RBA says bank funding costs to rise for another year
Australian banks have increased their net interest margins by an average of 15 basis points since hitting historical lows in 2008, a Reserve Bank assessment published in the quarterly RBA Bulletin yesterday shows.
Since mid-2007, the major banks' average interest rate on residential mortgage lending has increased by about 120 basis points, relative to the cash rate.
The average cost of the major banks' funding is 90 to 100 basis points higher, relative to the cash rate, over the same period.
Expected losses from mortgage lending rose by five basis points over the period, and the equity cost of funding these loans increased by an estimated 10 basis points.
The average spread in the cash rate on new term-loans to large businesses increased by 200 basis points, from 150 to 350 points, between mid-2007 and mid-2009. Since then, spreads on new loans have stabilised.
Expected losses from business lending rose by an estimated 30 basis points over the period. And the equity cost of funding business loans increased by an estimated 40 basis points.
When the RBA reported on bank funding costs 12 months ago, it said the average cost of the major banks' funding was about 130 to 140 basis points higher relative to the cash rate than it was in mid-2007.
Marginal costs are coming down, but, the RBA says, overall, bank funding costs will rise for another year.
The latest figures show that, although increased debt funding costs have been the most important determinant of the increase in lending rates relative to the cash rate, lenders have also priced in increases in equity capital and expected losses.
This is particularly the case for lending to businesses, as both the share of equity capital used to fund business loans and banks' perceptions of the risks associated with this form of lending have increased noticeably.
Major banks have increased the share of equity used to fund liabilities by around one per cent to 7.5 per cent since mid-2007. The RBA has assumed a target return on equity of 20 per cent pre-tax.
While it assumes a constant rate of return on equity, it recognises that variations in the share of equity used to fund different types of loans will be a factor in different lending rates. It estimates that two per cent of the value of residential mortgages is now funded from equity, compared with 0.5 per cent in 2008.

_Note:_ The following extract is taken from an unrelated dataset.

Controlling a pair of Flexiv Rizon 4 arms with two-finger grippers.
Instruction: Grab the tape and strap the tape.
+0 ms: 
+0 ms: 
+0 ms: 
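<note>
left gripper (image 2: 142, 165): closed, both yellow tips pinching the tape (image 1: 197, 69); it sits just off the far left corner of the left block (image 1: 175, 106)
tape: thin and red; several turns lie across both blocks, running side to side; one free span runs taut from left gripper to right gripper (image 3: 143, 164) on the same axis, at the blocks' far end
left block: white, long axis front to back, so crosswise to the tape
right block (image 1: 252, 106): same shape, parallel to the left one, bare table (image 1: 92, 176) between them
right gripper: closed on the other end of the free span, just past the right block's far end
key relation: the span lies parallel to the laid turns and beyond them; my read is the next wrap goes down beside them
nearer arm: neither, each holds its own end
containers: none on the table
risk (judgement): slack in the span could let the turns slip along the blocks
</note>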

This would increase the equity cost of funding these loans by as much as 10 basis points.
Equity funding for business loans has risen from an estimated six to eight per cent, increasing the equity cost of funding business loans by 40 basis points.
The average cost of deposits is slightly below the cash rate. Before the financial crisis it was 150 basis points below the cash rate. The average cost for regional banks is slightly higher than for major banks, reflecting their greater reliance on higher-cost term deposits.
Since mid-2007, the higher cost of deposits has made the largest contribution to the overall increase in debt funding costs, reflecting their large weight in total funding and the 130 basis point rise in average deposit rates relative to the cash rate.
The cost of long-term wholesale funding, which is currently around 100 basis points over government securities, continues to place upward pressure on banks' funding costs
Nearly 20 per cent of outstanding term-funding was issued at lower spreads prior to mid-2008.
As the repricing of maturing bonds continues, the average spread of banks' outstanding long-term debt will increase by about 15 basis points over the next year. If the share of long-term debt in overall funding were to remain at its current share, of around 25 per cent, and spreads on new issuance remain steady, this would imply an increase in total funding costs from this source of just under five basis points over the next year.